Viviamo in una società che non ama essere giudicata, che fugge ogni forma di riflessione, che non ne vuole sapere di essere ripresa, osservata, redarguita, richiamata, fatica a essere se stessa fino in fondo, allontanando tutto ciò che odora di specularità educativa. Tutto, seconda una moderna pedagogia corrente, ha una sua logica, un suo modo di essere, una sua identità, tutto è opinabile, soggiogabile, modificabile, adattabile, non c’è più nulla o quasi che possa essere catalogato come assolutamente necessario. La necessità è uno stato transitorio. Il problema è che i rumori distruggono le persone, non solo quelle sofferenti, che hanno bisogno di silenzio, ma anche quelle che, lavorando, avrebbero bisogno della comprensione umana per esercitare in modo esaustivo il loro impegno personale. La democrazia non è un simbolico esercizio di indicatori, ma una sostanziale operazione di collegamento umano, dove le energie diventano sinergiche e si collegano in un delicatissimo esercizio di aggregazione e di compensazione. Il rumore, nella maggior parte dei casi è violazione del diritto personale e di quello collettivo, è una palese esecuzione, in cui i cittadini passano da uno stato di benessere a uno di malessere profondo, provocato da chi, per volontà o ignoranza, distrugge sistematicamente la bellezza e l’armonia dello stare insieme.
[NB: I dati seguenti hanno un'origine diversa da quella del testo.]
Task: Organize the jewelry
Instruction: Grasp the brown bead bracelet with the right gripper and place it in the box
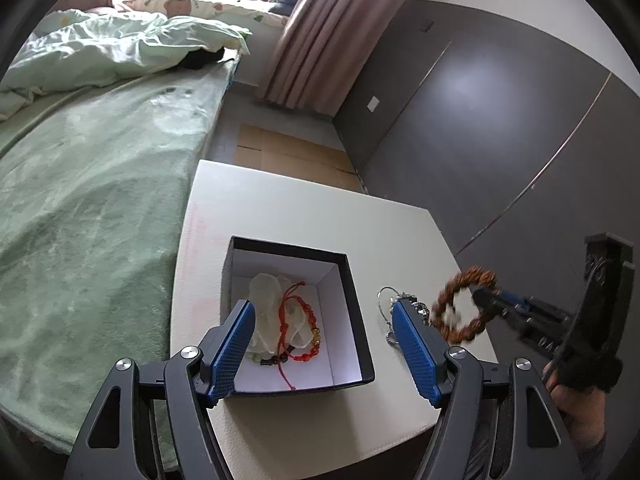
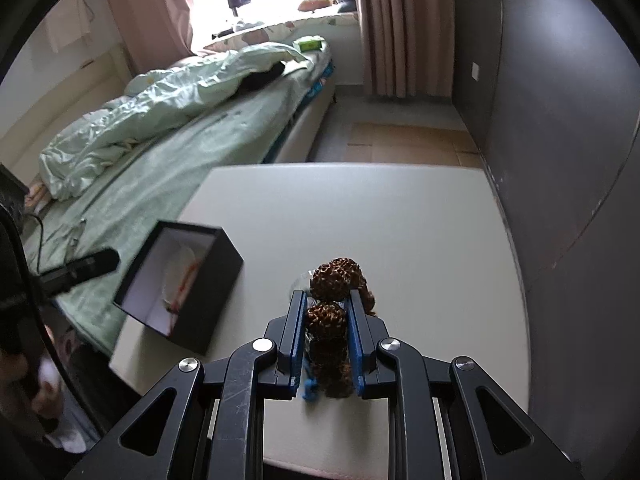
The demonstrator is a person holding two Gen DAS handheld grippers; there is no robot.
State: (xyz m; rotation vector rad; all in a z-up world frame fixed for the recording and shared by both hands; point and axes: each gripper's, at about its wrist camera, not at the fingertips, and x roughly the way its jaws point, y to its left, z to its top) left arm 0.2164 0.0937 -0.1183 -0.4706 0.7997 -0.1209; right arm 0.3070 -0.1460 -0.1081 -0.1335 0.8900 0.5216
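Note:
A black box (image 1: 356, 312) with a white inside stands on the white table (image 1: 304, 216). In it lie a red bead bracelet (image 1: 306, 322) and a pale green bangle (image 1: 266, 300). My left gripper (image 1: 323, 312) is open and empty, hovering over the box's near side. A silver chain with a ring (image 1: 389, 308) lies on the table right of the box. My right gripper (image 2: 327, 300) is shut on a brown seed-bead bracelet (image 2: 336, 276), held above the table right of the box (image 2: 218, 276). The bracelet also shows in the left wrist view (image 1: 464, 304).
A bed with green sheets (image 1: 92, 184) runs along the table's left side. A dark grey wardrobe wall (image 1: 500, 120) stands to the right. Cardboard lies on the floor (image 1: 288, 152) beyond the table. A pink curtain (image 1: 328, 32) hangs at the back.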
Vivere nel rumore è non vivere, è diventare schiavi di un’illegalità diffusa, che si arroga il diritto di fare il bello e il cattivo tempo. Insegnare il silenzio, come facevano i maestri e le maestre di una volta, è altamente qualificante della persona umana, è riconoscere quell’aspirazione al benessere che è condizione importante per una società che vuole realmente migliorare. Coltivare il silenzio significa incontrare il tempo e il modo per una riqualificazione reale della nostra condizione umana.